┌────────
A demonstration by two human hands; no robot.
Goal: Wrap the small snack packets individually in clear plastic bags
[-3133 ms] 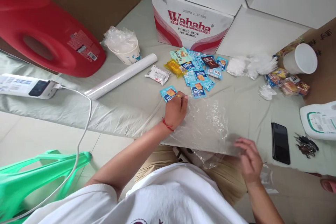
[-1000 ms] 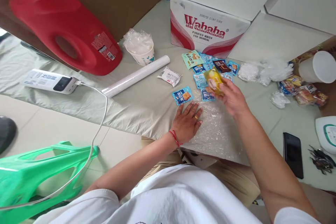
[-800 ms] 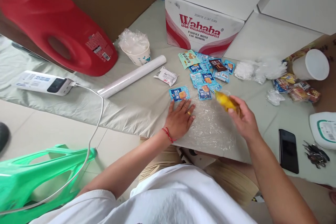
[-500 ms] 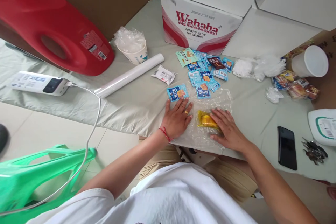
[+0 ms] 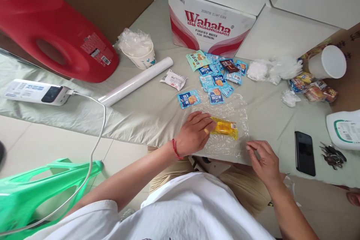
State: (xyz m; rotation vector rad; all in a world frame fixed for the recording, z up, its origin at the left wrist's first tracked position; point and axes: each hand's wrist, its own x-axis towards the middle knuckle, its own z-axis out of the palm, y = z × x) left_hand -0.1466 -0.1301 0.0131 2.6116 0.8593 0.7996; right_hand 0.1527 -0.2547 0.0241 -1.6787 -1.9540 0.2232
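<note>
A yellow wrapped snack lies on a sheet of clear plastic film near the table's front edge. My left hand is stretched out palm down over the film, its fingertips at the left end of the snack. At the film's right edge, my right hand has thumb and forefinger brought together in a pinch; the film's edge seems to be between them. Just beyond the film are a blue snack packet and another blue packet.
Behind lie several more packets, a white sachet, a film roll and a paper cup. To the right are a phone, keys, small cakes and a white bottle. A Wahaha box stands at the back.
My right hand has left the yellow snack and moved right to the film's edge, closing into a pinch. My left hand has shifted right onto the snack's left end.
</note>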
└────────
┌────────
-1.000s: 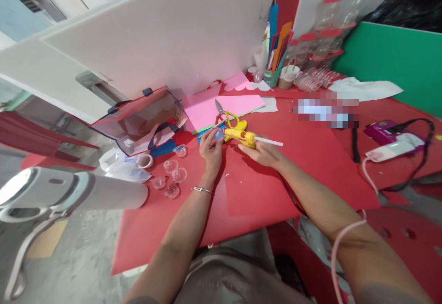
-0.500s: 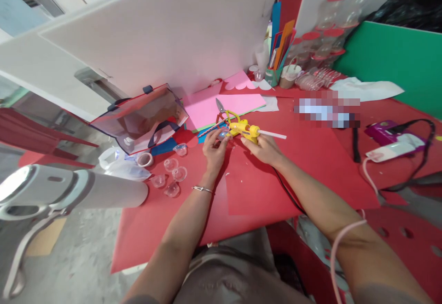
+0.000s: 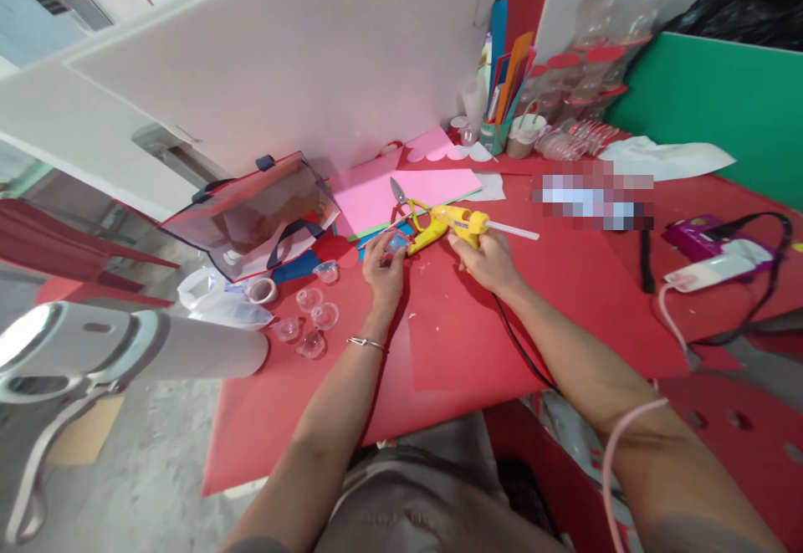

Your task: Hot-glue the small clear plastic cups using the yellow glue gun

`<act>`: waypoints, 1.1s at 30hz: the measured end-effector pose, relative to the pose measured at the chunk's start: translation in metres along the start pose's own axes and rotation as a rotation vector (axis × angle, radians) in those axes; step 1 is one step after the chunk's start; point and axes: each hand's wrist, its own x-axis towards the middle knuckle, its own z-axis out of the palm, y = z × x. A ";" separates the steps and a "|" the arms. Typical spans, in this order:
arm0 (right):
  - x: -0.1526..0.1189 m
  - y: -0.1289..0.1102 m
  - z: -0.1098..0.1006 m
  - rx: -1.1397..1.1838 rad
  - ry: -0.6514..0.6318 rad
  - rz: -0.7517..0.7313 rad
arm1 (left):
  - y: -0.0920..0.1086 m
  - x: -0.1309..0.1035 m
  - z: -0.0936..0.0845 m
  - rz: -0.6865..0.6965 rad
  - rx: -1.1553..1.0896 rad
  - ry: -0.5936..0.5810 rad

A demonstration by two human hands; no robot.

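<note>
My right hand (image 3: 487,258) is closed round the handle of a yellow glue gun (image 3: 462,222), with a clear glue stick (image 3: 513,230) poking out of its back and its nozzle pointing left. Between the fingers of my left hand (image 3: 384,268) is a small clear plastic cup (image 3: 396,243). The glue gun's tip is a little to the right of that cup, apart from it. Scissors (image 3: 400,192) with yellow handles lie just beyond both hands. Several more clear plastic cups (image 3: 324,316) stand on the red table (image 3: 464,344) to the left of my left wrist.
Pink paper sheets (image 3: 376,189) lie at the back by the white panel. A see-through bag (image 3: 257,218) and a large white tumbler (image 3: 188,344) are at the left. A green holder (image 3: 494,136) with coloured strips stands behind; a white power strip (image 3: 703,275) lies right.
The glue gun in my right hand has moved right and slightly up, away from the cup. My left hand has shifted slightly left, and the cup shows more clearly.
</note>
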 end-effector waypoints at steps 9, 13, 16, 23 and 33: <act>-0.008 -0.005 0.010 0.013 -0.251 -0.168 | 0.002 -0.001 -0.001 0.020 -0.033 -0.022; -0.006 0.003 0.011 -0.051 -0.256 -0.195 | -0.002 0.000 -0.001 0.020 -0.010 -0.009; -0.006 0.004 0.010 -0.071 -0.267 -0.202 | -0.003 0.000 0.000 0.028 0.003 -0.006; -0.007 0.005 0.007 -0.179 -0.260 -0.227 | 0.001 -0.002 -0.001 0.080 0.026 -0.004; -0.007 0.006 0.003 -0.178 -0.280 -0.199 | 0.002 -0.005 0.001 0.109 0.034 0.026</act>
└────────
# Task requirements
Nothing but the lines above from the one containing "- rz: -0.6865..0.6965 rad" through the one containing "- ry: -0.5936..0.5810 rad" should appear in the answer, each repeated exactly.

# Exercise solution
  - rz: -0.6865..0.6965 rad
  - rx: -1.1553..1.0896 rad
  - ry: -0.5936..0.5810 rad

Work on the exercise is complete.